Please reproduce all of the data below exactly, leaving each picture out.

........

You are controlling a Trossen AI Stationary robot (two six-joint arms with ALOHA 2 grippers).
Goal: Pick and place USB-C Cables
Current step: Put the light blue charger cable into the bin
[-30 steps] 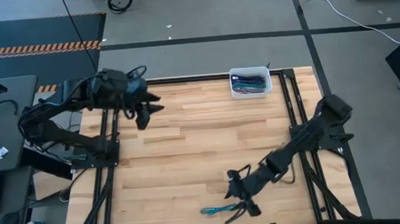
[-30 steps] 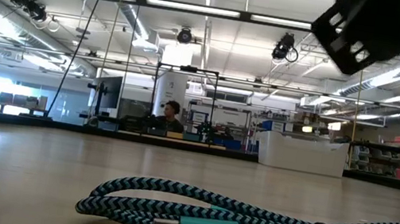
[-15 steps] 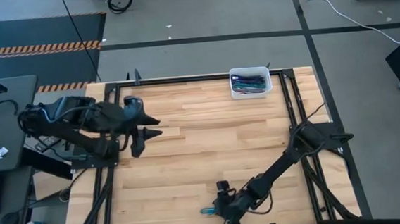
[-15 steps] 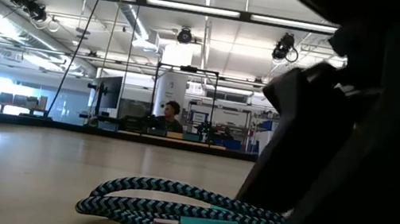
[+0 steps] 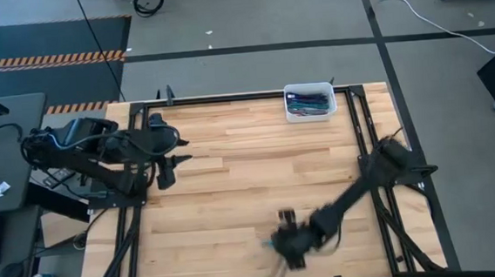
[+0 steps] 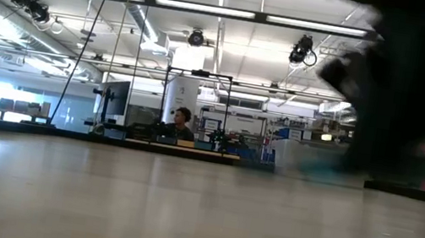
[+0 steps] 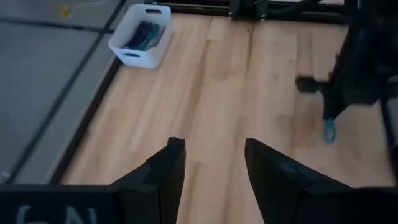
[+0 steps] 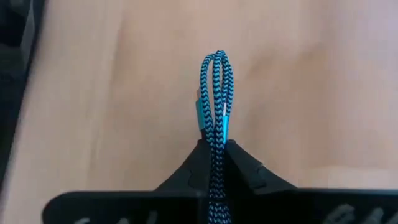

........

# Response
You are controlling a Trossen AI Stationary robot (two six-joint arms with ALOHA 2 grippers).
Goal: Pick and place USB-C Cables
Current step: Put the light blue charger cable into the bin
[-30 steps] 
[-30 steps] 
[-15 steps] 
[-15 steps] 
[+0 steps] 
[+0 steps] 
[+0 steps] 
[+0 steps] 

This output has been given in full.